When a salesperson misrepresented the facts to prospective franchisees it landed the franchisor in court. This is how you can learn from their mistake
With many franchise shows coming up, franchisors will be focusing on recruitment strategies. However, they better ensure they stay on the right side of the law when sourcing talent for their networks. This article highlights a relevant recent case to avoid unlawful practices during the recruitment stage.
It’s a standard franchisee argument for those seeking early release from a franchise contract to claim information was misstated which induced them to enter into the contract. In order to successfully establish grounds for fraudulent misrepresentation, a franchisee must have evidence of such misrepresentations, demonstrate reliance placed on such evidence and demonstrate that such representations were made fraudulently.

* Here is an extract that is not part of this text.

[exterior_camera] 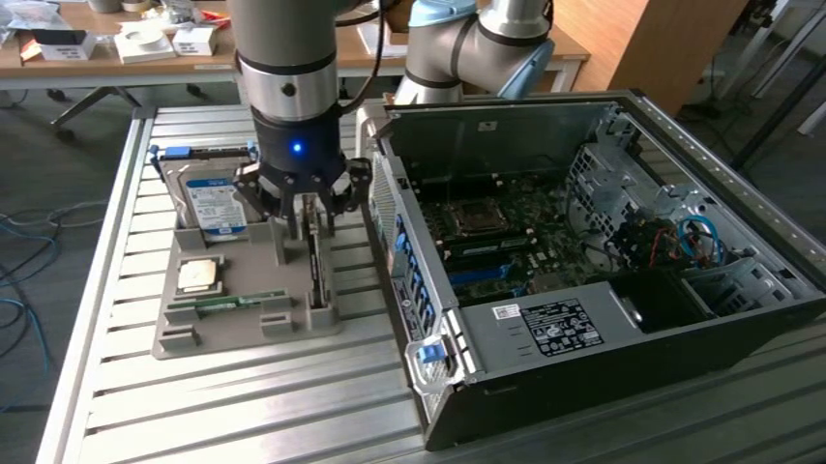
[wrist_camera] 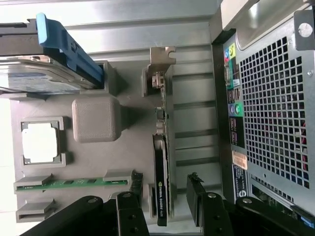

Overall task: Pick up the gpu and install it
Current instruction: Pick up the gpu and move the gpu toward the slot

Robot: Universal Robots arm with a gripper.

This has often proved a high standard to meet and has been a costly exercise resulting in many franchisee claims settling long before court proceedings even commence.
That wasn’t the case with a recent claim that went all the way and was successfully won by the claimant franchisees. This case should serve as a warning to franchisors of the dangers of overstating achievable revenue and forecasts when sourcing talent to your network.
The salient facts
In this case four franchisees entered into joint venture hybrid franchises with a well-known high street optical retailer. They were told the standard practice was that the franchise agreements were non-negotiable, they weren’t advised to take their own legal advice and accordingly none of them did so.
Prior to signing the franchise agreement the franchisees were given misrepresented facts about the performance of their store by a member of the franchisor’s sales teams. This included overstated information about the volume of eye tests conducted on a daily basis at each store and actual performance metrics for each stop. The franchisor then operated a fast track prospect onboarding process designed to accelerate, without following proper procedures, the acquisition of franchises by prospects.
The franchise agreement also included a clause typical of most franchise agreements to exclude pre-contract statements unless made fraudulently. Such clauses are common to franchise agreements and as part of a standard franchise agreement review would be drawn to the attention of your franchisee. But in this instance the franchisees weren’t directed to seek independent advice and therefore didn’t do so.
The court held that, firstly, the representations made about the stores by the optical retailer’s employee were made fraudulently – either with knowledge of those representations being incorrect or made recklessly without adequate verification.
Secondly, the court was of the opinion the clause excluding pre-contract statements was unreasonable in law. When reaching its verdict it took into account the fact that the franchisees weren’t made aware of its inclusion in the contract and the fact that the franchisor had stronger bargaining power.
Word to the wise
So where does that leave you? Well, it’s vital that franchisors encourage franchisees to get their contracts checked. That way ignorance cannot be a valid argument.
Franchisors should also consider checking the enforceability of their pre-contract statement exclusion clauses in the light of this decision.
Staff at all levels must be made aware of the impact of overstating store performance or any untruths or non-verifiable information that may induce taking a franchise.
The courts have sided with the franchisee in the face of the B2B contract between the parties. Taking into consideration inequality of bargaining position, unscrupulous franchisors that engage in extreme practices to sell franchises or who fail to adequately police rogue staff should beware.
So when you go out to the shows this season, make sure you take all the precautions you can to avoid your recruitment drive becoming a legal nightmare.